**Exercise objective:** Look for "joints" in each line of the records, and copy the lines that have it.

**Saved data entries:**

--

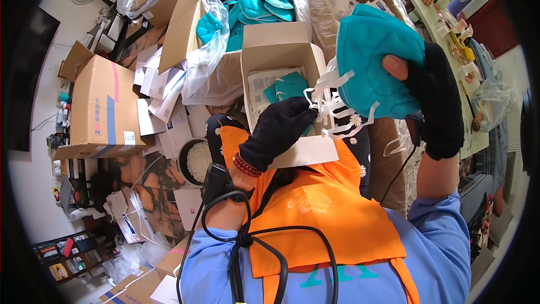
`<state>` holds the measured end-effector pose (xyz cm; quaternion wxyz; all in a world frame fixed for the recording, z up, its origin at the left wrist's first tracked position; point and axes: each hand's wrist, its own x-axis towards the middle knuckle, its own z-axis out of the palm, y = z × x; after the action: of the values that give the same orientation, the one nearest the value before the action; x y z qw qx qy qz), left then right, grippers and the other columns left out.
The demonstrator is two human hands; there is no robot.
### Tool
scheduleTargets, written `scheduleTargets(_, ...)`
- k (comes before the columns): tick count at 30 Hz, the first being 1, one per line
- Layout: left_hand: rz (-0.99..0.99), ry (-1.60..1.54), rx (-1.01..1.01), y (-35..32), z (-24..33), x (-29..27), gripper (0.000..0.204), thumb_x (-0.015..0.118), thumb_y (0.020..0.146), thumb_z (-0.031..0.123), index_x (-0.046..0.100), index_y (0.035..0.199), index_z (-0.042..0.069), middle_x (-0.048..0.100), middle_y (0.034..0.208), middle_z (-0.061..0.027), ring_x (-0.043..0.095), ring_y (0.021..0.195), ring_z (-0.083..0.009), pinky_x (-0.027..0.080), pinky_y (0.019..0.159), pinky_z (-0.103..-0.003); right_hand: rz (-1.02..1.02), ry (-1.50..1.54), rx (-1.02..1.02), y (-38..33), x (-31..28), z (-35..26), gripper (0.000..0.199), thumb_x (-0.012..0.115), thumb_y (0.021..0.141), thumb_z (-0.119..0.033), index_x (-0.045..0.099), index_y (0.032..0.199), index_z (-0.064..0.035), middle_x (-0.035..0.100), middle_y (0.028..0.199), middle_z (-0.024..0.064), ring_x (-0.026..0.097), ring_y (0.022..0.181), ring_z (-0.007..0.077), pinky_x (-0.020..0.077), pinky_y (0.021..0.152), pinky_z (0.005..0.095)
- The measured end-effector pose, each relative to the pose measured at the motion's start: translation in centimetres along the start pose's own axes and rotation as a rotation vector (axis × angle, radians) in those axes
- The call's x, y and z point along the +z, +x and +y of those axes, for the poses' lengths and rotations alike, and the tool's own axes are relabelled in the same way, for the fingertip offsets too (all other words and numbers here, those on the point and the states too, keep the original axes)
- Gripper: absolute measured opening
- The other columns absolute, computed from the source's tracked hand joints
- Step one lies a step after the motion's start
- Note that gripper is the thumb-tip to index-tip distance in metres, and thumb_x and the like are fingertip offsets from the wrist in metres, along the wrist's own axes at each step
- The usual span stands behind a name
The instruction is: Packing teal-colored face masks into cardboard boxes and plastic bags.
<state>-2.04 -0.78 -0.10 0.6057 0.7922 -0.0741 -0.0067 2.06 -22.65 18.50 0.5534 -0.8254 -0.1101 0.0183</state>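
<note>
My right hand [436, 93], in a black glove with a bare thumb tip, grips a stack of teal face masks [374, 62] raised at the right. White ear loops [332, 98] hang from the stack's left side. My left hand [284, 126], also black-gloved, has its fingers closed on those loops. Below it, a small open white box [315, 59] rests on my lap. Inside that box lie a teal mask [288, 85] and white printed packets [260, 85], partly hidden by my left hand.
Beyond the small box, a plastic-lined carton [225, 67] holds many teal masks [261, 5]. Another lined carton [320, 17] with white packets stands right of it. At left are a closed brown carton [93, 107], flattened white boxes [163, 79] and a bowl of white grains [197, 160]. Black cables [270, 231] cross my apron.
</note>
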Motion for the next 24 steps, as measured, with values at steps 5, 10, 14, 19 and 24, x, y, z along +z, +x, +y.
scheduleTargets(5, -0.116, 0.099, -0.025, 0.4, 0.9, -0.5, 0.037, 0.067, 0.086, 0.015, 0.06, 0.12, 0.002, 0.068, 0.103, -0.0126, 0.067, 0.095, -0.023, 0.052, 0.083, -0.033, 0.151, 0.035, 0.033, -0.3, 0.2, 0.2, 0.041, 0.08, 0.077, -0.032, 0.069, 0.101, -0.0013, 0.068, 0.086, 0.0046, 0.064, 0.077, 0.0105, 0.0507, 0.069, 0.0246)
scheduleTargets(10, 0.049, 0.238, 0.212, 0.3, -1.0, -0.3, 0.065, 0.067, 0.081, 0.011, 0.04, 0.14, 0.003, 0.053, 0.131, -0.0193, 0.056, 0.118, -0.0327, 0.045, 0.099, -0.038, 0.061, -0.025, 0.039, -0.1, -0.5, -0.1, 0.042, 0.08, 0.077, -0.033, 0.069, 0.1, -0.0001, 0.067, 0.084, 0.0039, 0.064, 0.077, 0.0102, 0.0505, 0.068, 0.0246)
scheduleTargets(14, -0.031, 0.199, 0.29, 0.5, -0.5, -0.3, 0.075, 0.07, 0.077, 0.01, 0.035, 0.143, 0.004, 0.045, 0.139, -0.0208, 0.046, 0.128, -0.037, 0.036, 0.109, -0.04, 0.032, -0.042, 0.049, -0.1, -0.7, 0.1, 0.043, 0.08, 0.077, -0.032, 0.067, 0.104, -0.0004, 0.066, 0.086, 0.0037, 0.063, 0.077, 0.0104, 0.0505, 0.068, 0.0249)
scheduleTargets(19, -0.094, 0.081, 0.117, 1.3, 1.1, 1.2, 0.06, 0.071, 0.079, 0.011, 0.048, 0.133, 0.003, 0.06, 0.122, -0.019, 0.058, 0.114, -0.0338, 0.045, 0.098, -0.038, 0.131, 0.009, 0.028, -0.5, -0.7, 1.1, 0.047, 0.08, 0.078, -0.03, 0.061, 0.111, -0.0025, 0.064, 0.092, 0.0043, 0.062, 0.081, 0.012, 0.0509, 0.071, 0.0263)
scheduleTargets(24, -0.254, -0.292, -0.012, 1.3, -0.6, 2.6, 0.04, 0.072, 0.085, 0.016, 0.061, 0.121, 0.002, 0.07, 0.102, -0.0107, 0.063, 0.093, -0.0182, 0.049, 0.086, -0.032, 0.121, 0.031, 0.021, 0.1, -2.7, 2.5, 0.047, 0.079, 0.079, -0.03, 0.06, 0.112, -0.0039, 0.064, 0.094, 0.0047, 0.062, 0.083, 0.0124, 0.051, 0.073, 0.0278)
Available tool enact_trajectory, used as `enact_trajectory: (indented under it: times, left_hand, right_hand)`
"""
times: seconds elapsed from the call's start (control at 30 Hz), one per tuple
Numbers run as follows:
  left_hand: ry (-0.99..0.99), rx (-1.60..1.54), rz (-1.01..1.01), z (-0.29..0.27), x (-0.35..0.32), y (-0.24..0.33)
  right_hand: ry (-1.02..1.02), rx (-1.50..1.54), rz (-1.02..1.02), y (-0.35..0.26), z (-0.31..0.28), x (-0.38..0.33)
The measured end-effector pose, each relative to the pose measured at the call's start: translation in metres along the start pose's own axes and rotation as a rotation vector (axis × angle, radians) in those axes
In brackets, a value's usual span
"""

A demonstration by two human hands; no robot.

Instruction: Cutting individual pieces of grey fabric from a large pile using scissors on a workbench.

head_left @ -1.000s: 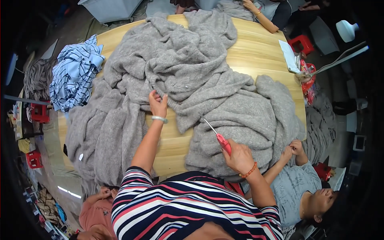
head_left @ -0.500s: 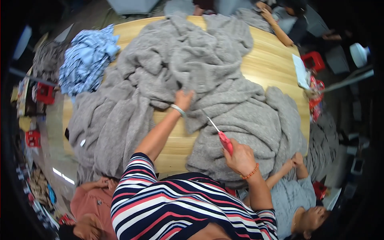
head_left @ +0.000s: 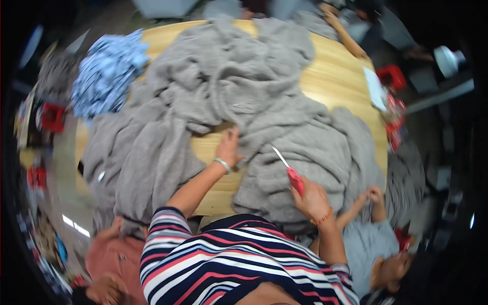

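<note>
A large heap of grey knitted fabric (head_left: 300, 147) spreads in folds over the wooden table (head_left: 325, 81). My left hand (head_left: 229, 149) lies low over the bare wood at the fabric's inner edge, fingers stretched forward and apart, with nothing seen in it. To its right, my right hand (head_left: 312, 199) is closed around a red-handled tool (head_left: 295, 180) with a thin, pointed metal shaft. The shaft points forward and left, above the grey folds. Blur hides whether the tool is a pair of snips or a hook.
A pile of blue striped cloth (head_left: 109, 73) lies at the table's far left. People sit close on both sides of me; a co-worker's arm (head_left: 351, 43) rests at the far right. Red stools (head_left: 390, 77) and more grey fabric (head_left: 406, 178) stand beyond the table edge.
My left hand has let go of the grey fabric and drawn back toward me, its fingers now extended. My right hand has shifted slightly right with the red-handled tool.
</note>
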State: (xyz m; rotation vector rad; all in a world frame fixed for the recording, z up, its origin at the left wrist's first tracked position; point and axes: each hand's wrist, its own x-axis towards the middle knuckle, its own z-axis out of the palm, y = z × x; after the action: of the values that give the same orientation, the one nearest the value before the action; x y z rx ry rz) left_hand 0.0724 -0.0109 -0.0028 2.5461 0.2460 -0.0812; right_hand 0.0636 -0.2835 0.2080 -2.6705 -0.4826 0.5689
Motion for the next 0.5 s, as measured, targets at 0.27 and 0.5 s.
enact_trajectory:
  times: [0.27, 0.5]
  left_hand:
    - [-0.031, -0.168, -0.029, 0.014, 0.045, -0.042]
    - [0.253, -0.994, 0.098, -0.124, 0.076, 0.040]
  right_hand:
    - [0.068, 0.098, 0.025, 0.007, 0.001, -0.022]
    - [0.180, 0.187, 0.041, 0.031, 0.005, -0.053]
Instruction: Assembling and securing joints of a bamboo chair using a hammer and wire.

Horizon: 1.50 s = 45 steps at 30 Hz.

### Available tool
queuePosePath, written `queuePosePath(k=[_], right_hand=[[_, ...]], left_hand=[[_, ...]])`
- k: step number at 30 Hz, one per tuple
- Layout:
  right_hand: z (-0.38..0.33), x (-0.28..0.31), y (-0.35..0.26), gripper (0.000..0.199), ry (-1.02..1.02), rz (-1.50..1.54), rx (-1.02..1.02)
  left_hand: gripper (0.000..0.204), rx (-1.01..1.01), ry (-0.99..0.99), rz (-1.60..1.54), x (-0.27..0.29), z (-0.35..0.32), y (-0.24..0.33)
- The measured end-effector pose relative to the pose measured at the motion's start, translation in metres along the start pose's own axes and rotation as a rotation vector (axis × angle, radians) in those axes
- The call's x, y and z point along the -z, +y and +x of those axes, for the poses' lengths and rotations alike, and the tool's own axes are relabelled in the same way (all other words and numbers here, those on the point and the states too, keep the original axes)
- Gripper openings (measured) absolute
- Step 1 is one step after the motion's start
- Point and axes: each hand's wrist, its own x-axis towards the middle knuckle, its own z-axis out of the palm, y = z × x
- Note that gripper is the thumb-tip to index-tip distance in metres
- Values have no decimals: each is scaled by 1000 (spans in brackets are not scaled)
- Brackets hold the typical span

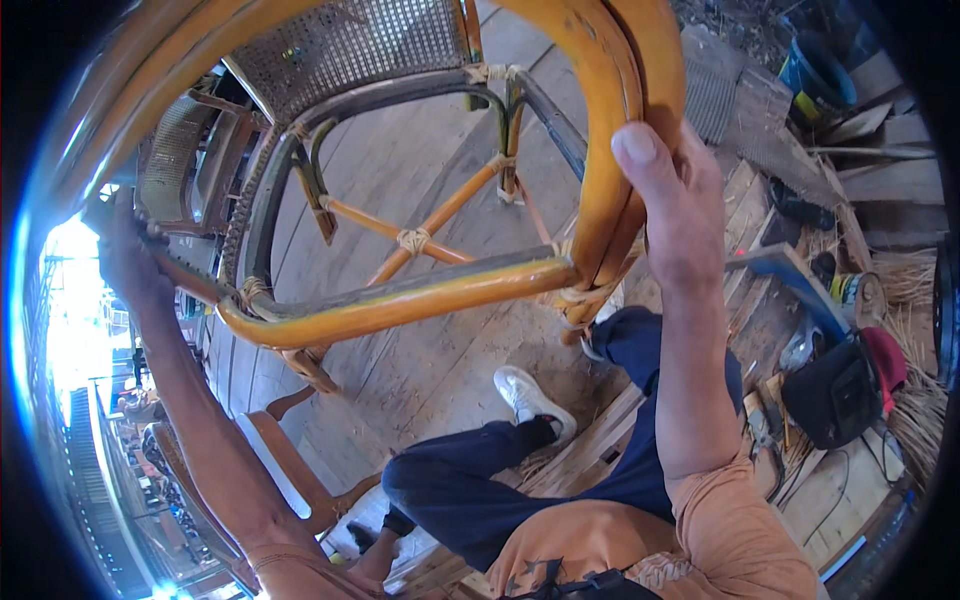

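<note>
A rattan chair frame [420,300] with glossy yellow-brown poles stands tilted before me. Its seat ring is bare, with no panel, and crossed stretchers [413,240] bound with cane show through it. Woven cane mesh [350,55] fills the back. My right hand [685,205] is wrapped round the thick curved armrest [612,150], thumb lying on top and fingers hidden behind. On the far left, my left hand [130,245] grips the chair's other side; its fingers are dark against the glare and only partly visible.
Another woven chair [168,165] stands behind at left. A wooden chair part [290,460] lies by my left forearm. To the right are a black bag [830,395], a red item [884,360], a blue bucket [818,75], boards and cane strips. My shoe [530,400] rests on the plank floor.
</note>
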Motion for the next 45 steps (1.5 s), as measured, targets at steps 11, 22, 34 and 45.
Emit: queuePosePath(k=[11,22,34,45], right_hand=[[-53,11,-40,72,-147,32,-22],[-74,30,-13,58,327,279,130],[-1,35,187,67,546,248,-812],[6,23,109,29,488,202,-180]], left_hand=[[43,-131,-230,-21,103,44,-93],[48,-260,-255,-198,4,14,-2],[44,-328,-140,487,-117,-82,44],[54,-313,-639,701,-260,-160,-64]])
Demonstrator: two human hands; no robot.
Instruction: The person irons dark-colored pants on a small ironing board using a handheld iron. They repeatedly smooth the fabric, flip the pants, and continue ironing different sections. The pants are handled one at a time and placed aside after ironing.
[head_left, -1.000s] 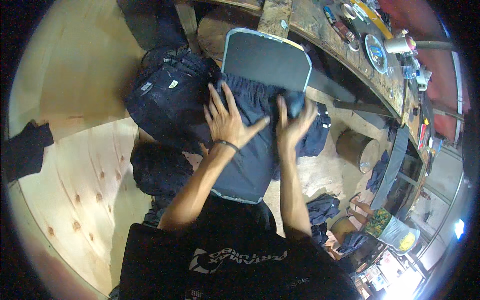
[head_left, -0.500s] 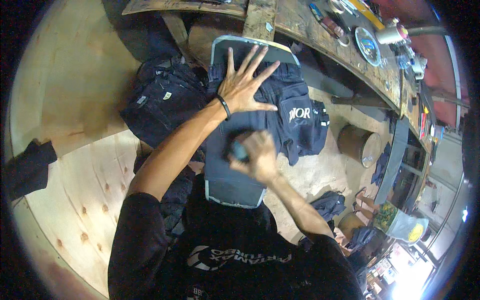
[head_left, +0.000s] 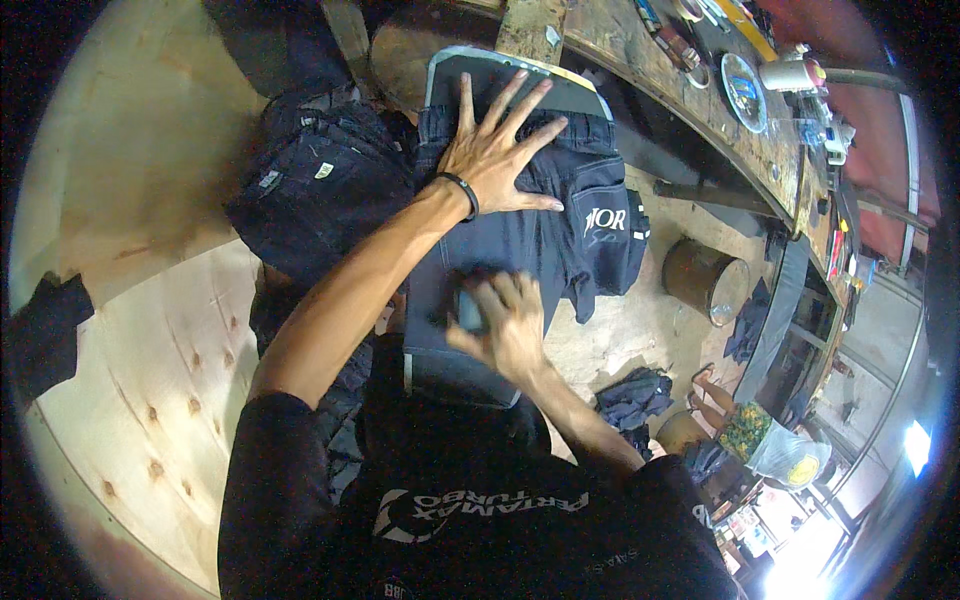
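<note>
Dark navy denim shorts (head_left: pixel 490 245), with white lettering on a side pocket, are pulled over a long grey board (head_left: pixel 460 382). The board reaches from my lap toward the workbench. My left hand (head_left: pixel 498 168) lies flat near the waistband with its fingers spread, pressing the cloth. Closer to me, my right hand (head_left: pixel 512 322) grips a small blue-grey block (head_left: pixel 468 310) against the fabric of the leg. The fingers cover part of the block, and its exact kind cannot be made out.
Folded dark garments (head_left: pixel 320 205) are heaped left of the board. A wooden workbench (head_left: pixel 650 85) runs across the far right, bearing a round dish (head_left: pixel 742 92) and spools. A brown drum (head_left: pixel 705 282) stands at right; beyond it a person (head_left: pixel 785 450) sits low.
My right hand with the block has shifted slightly nearer and left on the cloth. My left hand stays spread on the waistband. The whole view has tilted a little.
</note>
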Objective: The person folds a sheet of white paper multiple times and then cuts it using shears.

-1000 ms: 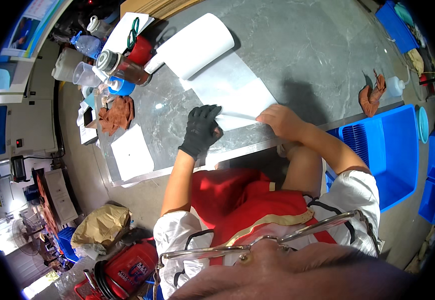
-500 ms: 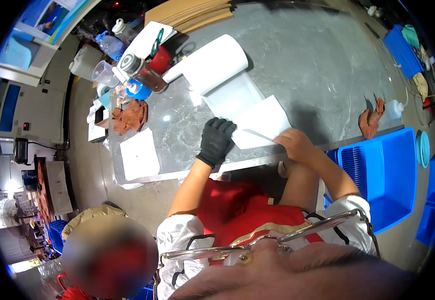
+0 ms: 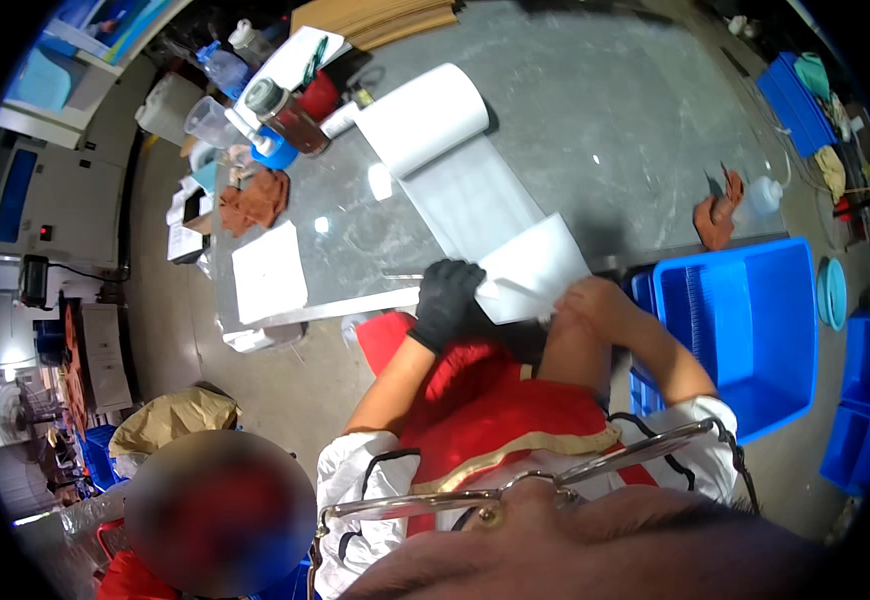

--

**Response area:**
- The other columns absolute, computed from the source's tracked hand joints
Instruction: Assembling and securing joints of a bamboo chair using a hammer and wire.

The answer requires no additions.